I'm stuck on how I can go about deleting lines that are newer than given date. Here is a snippet of contents of a file.
buildsave.txt
647919 2013/11/30
647946 2013/11/30
647955 2013/12/01
648266 2013/12/03
648267 2013/12/03
648674 2013/12/04
I would like to remove the lines that are newer than 2013/12/03 leaving only
647919 2013/11/30
647946 2013/11/30
647955 2013/12/01
How can this be done through bash?
Those dates sort the same lexicographically and chronologically, so it's only a matter of doing a lexical comparison:
awk '$2 < "2013/12/03"'
If your system includes the GNU version of the date command, you could use that to convert the date field (after stripping the trailing <br>, if present) to seconds-since-epoch and compare directly to the cutoff date in the same format, e.g. in bash
testsecs=$(date +%s --date="2013/12/03")
while IFS= read -r line; do
read -r x d <<< "$line"
if (( $(date +%s --date="${d%<br>}") < $testsecs )); then
printf '%s\n' "$line"
fi
done < buildsave.txt
[Note that this doesn't perform an in-place deletion - you'd need to save the results to a temporary file and rename.]
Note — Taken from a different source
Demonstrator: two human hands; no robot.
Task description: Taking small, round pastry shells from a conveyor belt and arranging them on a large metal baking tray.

I assume the <br> in your question at the end of the date column is something unwanted for. In any case, it can be removed easily if it is present. However, coming to the main part you can achieve what you are trying to do using,
sort -k 2n filename.txt
Now, the above command would give the output in a sorted manner. Now, the below command should give what you look for.
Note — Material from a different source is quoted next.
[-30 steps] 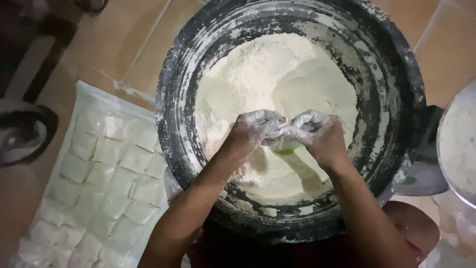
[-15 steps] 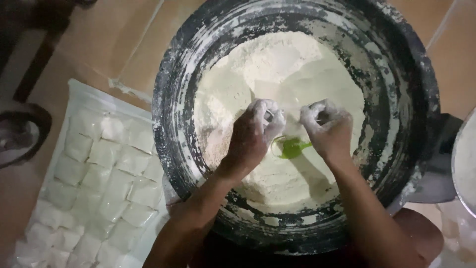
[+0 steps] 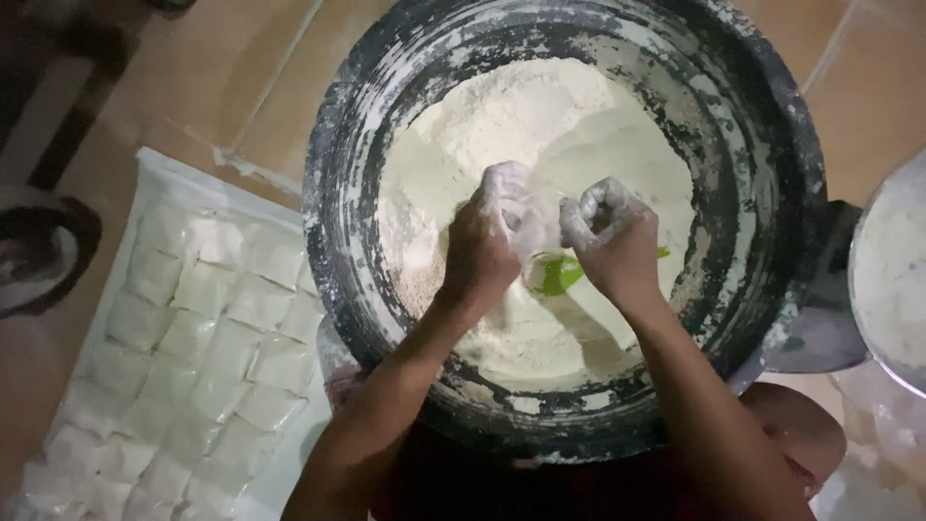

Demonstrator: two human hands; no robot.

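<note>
Head view, looking straight down. A large dark basin (image 3: 762, 145), its inner wall streaked white, sat on tan floor tiles (image 3: 193, 77). It held a mound of flour (image 3: 502, 125), heaped highest toward 12 o'clock and scooped lower toward 6.

Left hand (image 3: 487, 246): dusted white, fingers curled loosely inward over the flour near the basin's centre. It appeared to pinch some powder or a small lump, but what lay between the fingers could not be told. Right hand (image 3: 612, 236): also floured, closed into a fist just to the 3 o'clock side of the left, knuckles up; whether anything sat inside the fist could not be told. The two hands were near each other, not touching.

A small green scoop (image 3: 558, 275) lay in the flour just below and between the hands, at roughly 6 o'clock from the gap; neither hand held it.

Handling judgement: the flour looked loose, dry and light, prone to spilling and clinging to skin; best gathered from the low side with cupped fingers or with the scoop. The scoop looked stiff, light plastic, likely slippery under powder; best taken at the end that pointed toward 3 o'clock.

At 9 o'clock outside the basin, a white tray (image 3: 154, 174) carried rows of pale square dough pieces (image 3: 222, 338), side by side. At 3 o'clock, part of a round floured pan (image 3: 892, 270) showed.
</note>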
sort -k 2n filename.txt | awk '/2013\/12\/03/ {exit} {print}'
Explanation
The sort command basically sorts the file based on the second column which is the date. So I modified your input file to test the command if it works since the input file has all the data sorted by default. After that, the awk command prints all the lines till we encounter a particular match.
Testing
cat filename.txt
647919 2014/01/01
647946 2012/11/30
647955 2011/01/04
648266 2013/12/03
648267 2013/12/03
648674 2013/12/04
Now, sort -k 2n filename.txt output is,
647955 2011/01/04
647946 2012/11/30
648266 2013/12/03
648267 2013/12/03
648674 2013/12/04
647919 2014/01/01
Now we are satisfied that the file is sorted on the second column. Now, to select values UPTO a particular date,
sort -k 2n filename.txt | awk '/2013\/12\/03/ {exit} {print}'
In the above example, I get all the values upto 2013/12/03. The output is,
647955 2011/01/04
647946 2012/11/30
No, the <br> is part of my file
If this is the case, we can tweak the command slightly as below.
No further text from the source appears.